EU Pilot Initiative for Repurposing Off-Patent Medicines: Core Outcomes and Regulatory Support

Repurposing off-patent medicines offers a promising pathway to address unmet medical needs, particularly in rare diseases where commercial incentives are low. The European Medicines Agency (EMA) pilot project, launched in October 2021, facilitated this process by selecting nine projects from 40 submissions, primarily from academia. These focused on therapeutic areas like immunology, oncology, neurology, and nephrology, with most targeting rare diseases defined in the EU as conditions with a prevalence of ≤5 in 10,000 people. Key findings highlight the value of tailored scientific advice (SA) from the EMA and the Spanish Agency of Medicines and Medical Devices (AEMPS) in refining development plans, though involvement from marketing authorization holders (MAHs) remained limited, highlighting barriers in transitioning evidence to regulatory approval.

Tailored Regulatory Guidance for Academia

Customized regulatory support empowered not-for-profit organizations to generate evidence for new indications of off-patent drugs without pharmaceutical industry involvement.

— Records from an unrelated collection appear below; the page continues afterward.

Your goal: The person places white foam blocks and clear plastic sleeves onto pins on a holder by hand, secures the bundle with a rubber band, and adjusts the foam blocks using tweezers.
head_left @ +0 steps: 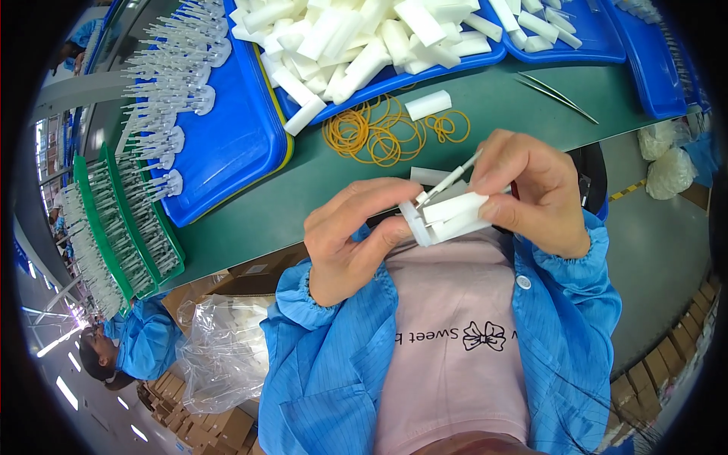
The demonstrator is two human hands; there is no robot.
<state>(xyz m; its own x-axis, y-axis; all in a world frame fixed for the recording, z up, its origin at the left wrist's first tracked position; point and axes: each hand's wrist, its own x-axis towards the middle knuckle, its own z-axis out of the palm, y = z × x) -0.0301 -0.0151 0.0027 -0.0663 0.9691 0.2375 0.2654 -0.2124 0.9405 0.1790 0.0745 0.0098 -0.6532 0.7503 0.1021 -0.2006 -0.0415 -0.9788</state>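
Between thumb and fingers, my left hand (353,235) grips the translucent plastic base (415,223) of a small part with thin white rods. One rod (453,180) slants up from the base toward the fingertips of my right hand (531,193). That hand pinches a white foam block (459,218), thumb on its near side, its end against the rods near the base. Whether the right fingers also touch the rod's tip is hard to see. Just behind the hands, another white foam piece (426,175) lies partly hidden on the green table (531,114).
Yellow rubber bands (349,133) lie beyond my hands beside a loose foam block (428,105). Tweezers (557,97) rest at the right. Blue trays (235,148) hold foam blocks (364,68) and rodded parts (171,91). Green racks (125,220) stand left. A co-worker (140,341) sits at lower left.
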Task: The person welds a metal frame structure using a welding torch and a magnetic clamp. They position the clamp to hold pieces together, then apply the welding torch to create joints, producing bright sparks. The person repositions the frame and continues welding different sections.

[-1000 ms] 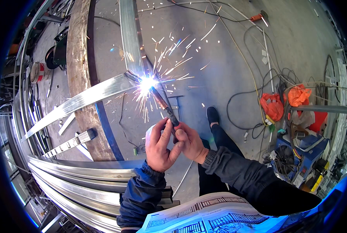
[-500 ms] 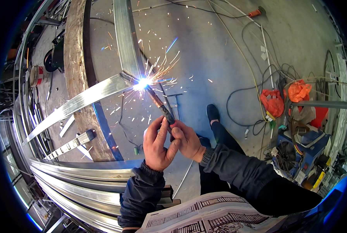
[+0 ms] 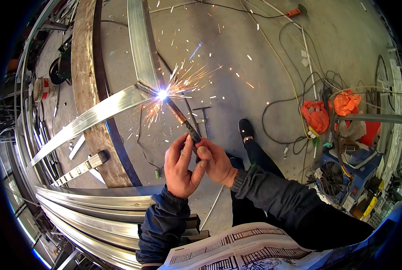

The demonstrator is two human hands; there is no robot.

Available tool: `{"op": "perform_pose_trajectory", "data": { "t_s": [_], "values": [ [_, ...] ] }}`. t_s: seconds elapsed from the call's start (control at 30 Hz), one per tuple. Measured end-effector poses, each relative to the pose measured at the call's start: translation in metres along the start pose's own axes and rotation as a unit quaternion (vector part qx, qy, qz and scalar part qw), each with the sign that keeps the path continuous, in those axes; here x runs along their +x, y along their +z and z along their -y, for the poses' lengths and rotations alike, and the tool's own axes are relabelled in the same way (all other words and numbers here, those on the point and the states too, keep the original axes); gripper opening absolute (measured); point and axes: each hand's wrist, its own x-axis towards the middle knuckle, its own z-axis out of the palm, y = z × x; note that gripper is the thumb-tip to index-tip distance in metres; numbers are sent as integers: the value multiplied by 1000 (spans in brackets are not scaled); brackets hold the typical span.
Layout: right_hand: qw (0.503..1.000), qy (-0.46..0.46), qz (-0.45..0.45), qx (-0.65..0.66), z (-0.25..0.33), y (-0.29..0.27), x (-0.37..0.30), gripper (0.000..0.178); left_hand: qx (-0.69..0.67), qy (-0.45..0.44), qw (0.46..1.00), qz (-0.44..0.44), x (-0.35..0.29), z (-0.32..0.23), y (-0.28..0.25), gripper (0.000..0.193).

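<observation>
Welding torch (image 3: 180, 116) mid-frame, tip at the bright arc (image 3: 162, 94) where the top-edge metal bar (image 3: 141, 40) meets the left-side bar (image 3: 93, 110). Right hand (image 3: 217, 163) has its grip pinching the torch's lower end. Left hand (image 3: 179, 167) has fingertips against the torch; can't tell if that grip pinches too.

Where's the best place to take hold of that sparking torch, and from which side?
Likely by the torch, at its dark rear part, from the person's side, where left hand and right hand meet: it slants away leftward, its coppery front pointing at the glaring arc.
</observation>
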Motion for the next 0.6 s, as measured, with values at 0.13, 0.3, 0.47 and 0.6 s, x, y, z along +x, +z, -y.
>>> {"op": "perform_pose_trajectory", "data": {
  "t_s": [0.13,0.3,0.47,0.6],
  "values": [
    [1000,-11,-1,-6,-2,0,1,41,-7,5,1000,-3,1,0,1,70],
    [1000,-11,5,-4,-1,-1,2,39,-23,-7,1000,1,1,0,1,70],
    [1000,-3,8,24,-4,-3,3,39,-17,-4,1000,7,2,1,3,70],
    [1000,7,11,0,0,0,3,43,-10,1,1000,6,2,1,0,70]
  ]
}}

The pilot’s most impactful finding is the successful provision of this support, with six projects receiving EMA assistance and three supported by AEMPS. This included multiple rounds of feedback on briefing documents for SA procedures, which typically take about six months compared to the standard one-month timeline outside the pilot.

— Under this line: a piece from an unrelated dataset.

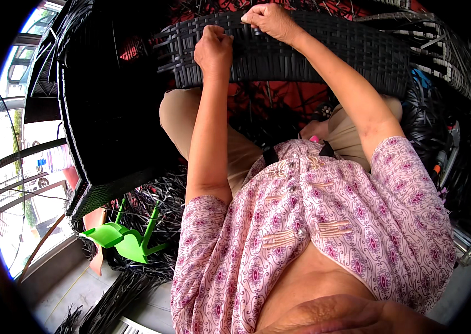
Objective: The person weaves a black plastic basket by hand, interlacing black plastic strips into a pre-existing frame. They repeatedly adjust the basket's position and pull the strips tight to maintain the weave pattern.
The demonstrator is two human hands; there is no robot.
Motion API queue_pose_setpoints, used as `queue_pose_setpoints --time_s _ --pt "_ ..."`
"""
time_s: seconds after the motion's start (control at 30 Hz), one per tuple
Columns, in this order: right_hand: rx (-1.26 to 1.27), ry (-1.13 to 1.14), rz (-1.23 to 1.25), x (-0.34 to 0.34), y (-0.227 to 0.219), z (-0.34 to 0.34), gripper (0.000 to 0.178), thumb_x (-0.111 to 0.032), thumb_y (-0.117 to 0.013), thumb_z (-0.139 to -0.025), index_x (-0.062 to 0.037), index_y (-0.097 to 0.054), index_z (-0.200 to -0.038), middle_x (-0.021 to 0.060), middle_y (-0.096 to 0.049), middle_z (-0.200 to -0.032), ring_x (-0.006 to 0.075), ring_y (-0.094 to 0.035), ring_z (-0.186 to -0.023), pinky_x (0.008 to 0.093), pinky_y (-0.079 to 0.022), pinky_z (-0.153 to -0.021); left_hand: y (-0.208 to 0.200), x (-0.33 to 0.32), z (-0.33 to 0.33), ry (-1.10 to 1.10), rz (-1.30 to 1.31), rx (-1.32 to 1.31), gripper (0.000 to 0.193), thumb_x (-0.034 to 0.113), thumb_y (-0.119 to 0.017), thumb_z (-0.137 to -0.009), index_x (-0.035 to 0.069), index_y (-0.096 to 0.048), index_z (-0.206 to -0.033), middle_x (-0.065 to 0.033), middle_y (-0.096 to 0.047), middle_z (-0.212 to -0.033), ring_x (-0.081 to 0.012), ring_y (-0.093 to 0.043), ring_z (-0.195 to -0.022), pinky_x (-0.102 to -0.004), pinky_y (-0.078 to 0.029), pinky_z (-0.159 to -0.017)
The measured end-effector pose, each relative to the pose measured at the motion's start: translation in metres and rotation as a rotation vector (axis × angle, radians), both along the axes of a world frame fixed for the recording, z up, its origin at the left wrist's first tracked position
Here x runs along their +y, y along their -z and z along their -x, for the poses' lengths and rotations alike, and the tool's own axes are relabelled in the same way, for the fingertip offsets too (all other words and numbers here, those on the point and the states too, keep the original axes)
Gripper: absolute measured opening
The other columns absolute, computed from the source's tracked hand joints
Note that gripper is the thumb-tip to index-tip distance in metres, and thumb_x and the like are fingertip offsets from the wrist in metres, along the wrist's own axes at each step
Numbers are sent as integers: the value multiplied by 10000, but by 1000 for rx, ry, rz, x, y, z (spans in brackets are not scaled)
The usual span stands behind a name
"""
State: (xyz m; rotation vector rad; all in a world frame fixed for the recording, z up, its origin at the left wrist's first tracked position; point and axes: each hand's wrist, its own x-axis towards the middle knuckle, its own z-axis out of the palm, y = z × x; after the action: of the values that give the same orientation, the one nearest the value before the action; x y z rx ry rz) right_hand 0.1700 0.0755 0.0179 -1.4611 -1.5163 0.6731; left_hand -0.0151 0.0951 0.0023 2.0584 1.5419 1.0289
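Note:
A curved black woven panel (307, 55) lies across in front of me, above my bent knees, with loose strip ends sticking out at its left. My left hand (214, 51) is closed in a fist over the panel's left part, fingers curled inward. Slightly farther off, my right hand (273, 23) pinches with thumb and fingers at the panel's far edge. A small dark bit shows beneath its fingers. Whatever either hand grips is too thin or too hidden to name.
A large black woven piece (113, 111) stands at my left, beside a window. Bright green plastic pieces (129, 239) rest on tangled black strips (157, 217). Greyish woven work (435, 50) is at the far right, above a black bundle (427, 108). Red material (280, 92) shows beneath.

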Motion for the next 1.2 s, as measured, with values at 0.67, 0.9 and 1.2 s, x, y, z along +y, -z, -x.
queue_pose_setpoints --time_s 0.67,0.9,1.2 --pt "-498 199 35 0 8 40 230 -197 -578 -783 -20 -724 -799 226 -702 -841 384 -699 -871 479 -556 -793 5 -1 -8 -81 -76 -42 232 137 -624 -791 75 -683 -1006 -143 -726 -911 -347 -695 -864 -424 -535 -798" --pt "-602 141 46 7 5 42 213 -201 -617 -809 -22 -725 -848 221 -706 -892 390 -694 -885 485 -556 -790 9 -1 -8 -46 -76 -98 246 127 -615 -783 45 -651 -1012 -163 -725 -895 -359 -693 -860 -446 -533 -795" --pt "-730 165 69 9 3 53 168 -174 -645 -806 -53 -741 -873 187 -722 -928 356 -705 -916 470 -560 -782 17 10 -2 10 65 -248 320 96 -668 -746 -21 -662 -1044 -154 -741 -944 -289 -712 -883 -364 -545 -821"
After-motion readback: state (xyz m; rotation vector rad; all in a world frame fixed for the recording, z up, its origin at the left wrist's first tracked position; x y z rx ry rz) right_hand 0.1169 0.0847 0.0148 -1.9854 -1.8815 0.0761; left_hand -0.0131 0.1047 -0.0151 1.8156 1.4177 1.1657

Specific examples from the selected cases illustrate this: in four projects without plans for new clinical studies, SA affirmed the sufficiency of existing data, such as over 30 years of off-label use or evidence aligned with therapeutic guidelines for severe rare diseases with limited options. In five early-stage projects planning phase II or III trials, SA provided critical recommendations on endpoint selection and patient criteria, where proposed primary endpoints were often deemed not clearly interpretable for clinical benefit or susceptible to variability from disease severity. These outcomes, show a predominance of clinical trial and real-world data submissions, reinforcing the pilot’s role in bridging academic research with regulatory pathways for conditions like neurological disorders in children, where real-world data supported planned registry or trial studies.

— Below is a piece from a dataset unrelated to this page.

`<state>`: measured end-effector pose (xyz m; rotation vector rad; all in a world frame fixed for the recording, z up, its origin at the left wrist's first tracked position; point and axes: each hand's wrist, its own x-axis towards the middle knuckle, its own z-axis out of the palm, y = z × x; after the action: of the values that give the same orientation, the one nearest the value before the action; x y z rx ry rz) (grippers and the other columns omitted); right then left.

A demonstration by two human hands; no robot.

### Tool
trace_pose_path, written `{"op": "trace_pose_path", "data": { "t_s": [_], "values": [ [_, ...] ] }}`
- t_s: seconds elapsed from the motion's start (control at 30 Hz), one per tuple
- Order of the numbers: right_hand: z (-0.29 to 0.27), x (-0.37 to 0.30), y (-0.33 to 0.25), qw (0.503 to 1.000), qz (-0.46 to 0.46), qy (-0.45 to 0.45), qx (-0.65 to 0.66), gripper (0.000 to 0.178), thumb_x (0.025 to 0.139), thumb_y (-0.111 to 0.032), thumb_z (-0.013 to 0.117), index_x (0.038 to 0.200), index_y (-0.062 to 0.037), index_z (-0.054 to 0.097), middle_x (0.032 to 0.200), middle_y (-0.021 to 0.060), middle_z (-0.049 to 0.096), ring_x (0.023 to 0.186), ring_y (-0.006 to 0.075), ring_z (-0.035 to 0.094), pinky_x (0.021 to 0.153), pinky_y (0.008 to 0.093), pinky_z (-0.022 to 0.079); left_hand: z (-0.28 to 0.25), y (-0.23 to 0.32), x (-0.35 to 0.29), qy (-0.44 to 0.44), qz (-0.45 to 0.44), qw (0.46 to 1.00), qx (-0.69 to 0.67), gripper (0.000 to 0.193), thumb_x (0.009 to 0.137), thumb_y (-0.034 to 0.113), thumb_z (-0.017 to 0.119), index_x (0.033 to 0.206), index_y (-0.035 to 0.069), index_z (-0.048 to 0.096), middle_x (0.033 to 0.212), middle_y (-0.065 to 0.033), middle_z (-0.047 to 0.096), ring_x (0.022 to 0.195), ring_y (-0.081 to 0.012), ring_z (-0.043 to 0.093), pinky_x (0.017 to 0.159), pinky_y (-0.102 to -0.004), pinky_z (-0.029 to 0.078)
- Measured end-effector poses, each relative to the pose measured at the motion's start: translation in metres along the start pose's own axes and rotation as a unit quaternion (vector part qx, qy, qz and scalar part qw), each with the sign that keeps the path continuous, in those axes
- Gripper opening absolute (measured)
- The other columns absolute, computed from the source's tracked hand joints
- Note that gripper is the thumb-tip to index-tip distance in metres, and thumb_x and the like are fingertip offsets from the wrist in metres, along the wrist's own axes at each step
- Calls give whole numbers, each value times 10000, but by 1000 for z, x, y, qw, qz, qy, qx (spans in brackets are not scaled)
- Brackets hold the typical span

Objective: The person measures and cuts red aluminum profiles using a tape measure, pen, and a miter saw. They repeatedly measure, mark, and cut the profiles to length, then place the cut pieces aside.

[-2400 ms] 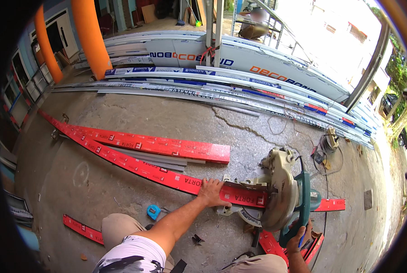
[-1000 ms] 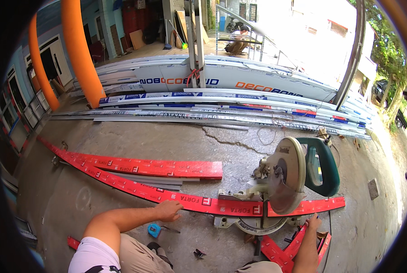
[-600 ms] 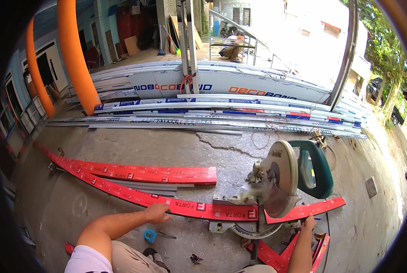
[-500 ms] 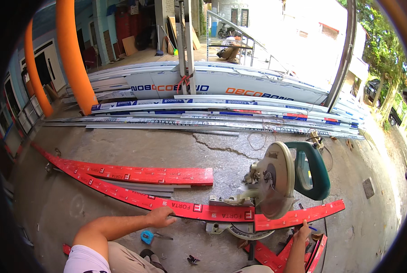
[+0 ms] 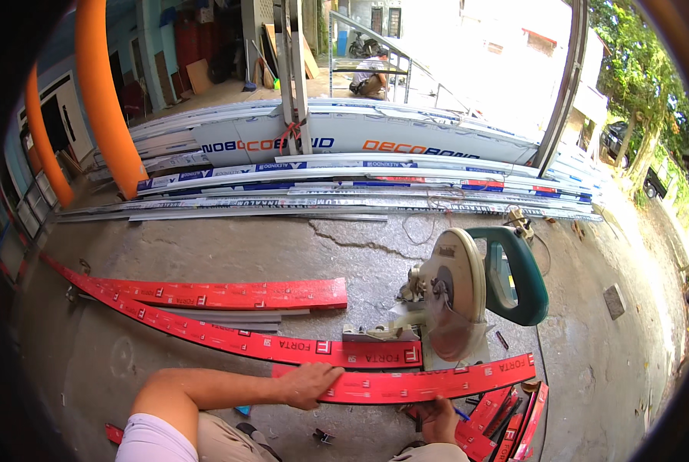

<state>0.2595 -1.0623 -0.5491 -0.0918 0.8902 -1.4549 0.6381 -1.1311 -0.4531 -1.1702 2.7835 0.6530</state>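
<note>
A short profile bar wrapped in red film [image 5: 437, 383] lies across in front of the miter saw [image 5: 454, 296]. My left hand [image 5: 310, 385] is closed over it near its left end. Beneath its near edge my right hand [image 5: 439, 420] is closed, fingertips against the bar, with a blue pen [image 5: 461, 414] sticking out beside the fingers. Behind the short bar, a long red-wrapped bar [image 5: 229, 336] runs from the far left to the saw base. The saw's green handle [image 5: 520, 277] points right; its lower blade area sits behind the bar.
Another red-wrapped bar [image 5: 283, 294] and grey profiles [image 5: 244, 317] lie left of the saw. Red and black offcuts [image 5: 506, 423] are piled at lower right. A black clip [image 5: 323, 436] lies near my feet. Long wrapped profiles [image 5: 344, 206] are stacked beyond; a person [image 5: 370, 77] crouches farther back.
The short red bar has come away from the saw, leftward and toward me. My left hand has left the long bar and grips the short one; my right hand has shifted left with it.
</note>
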Motion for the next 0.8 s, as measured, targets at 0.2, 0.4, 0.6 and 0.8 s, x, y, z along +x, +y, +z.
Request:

Economic and Incentive Boost for Rare Disease Access

The pilot’s findings demonstrate how regulatory support can accelerate access to repurposed medicines for rare diseases, potentially lowering development costs and timelines compared to de novo drug creation, which aligns with industry trends toward cost-effective innovation amid rising healthcare expenditures. For market access, pricing, and reimbursement, the limited MAH engagement—evident in only two successful collaborations, including one mediated by AEMPS leading to updated product information for iohexol in glomerular filtration rate determination. This highlights the need for incentives to encourage industry participation, as proposed in the EU pharmaceutical legislation reform allowing not-for-profit submissions directly to regulators.

This could enhance HEOR by prioritizing evidence from real-world and long-term off-label data, improving value assessments for payers in resource-constrained systems; for instance, affirming existing evidence without new trials in severe cases could streamline reimbursement for therapies with established safety profiles. This would ultimately benefit patient outcomes in underserved areas like pediatric neurology while informing future pilots to balance resource demands with tangible public health gains.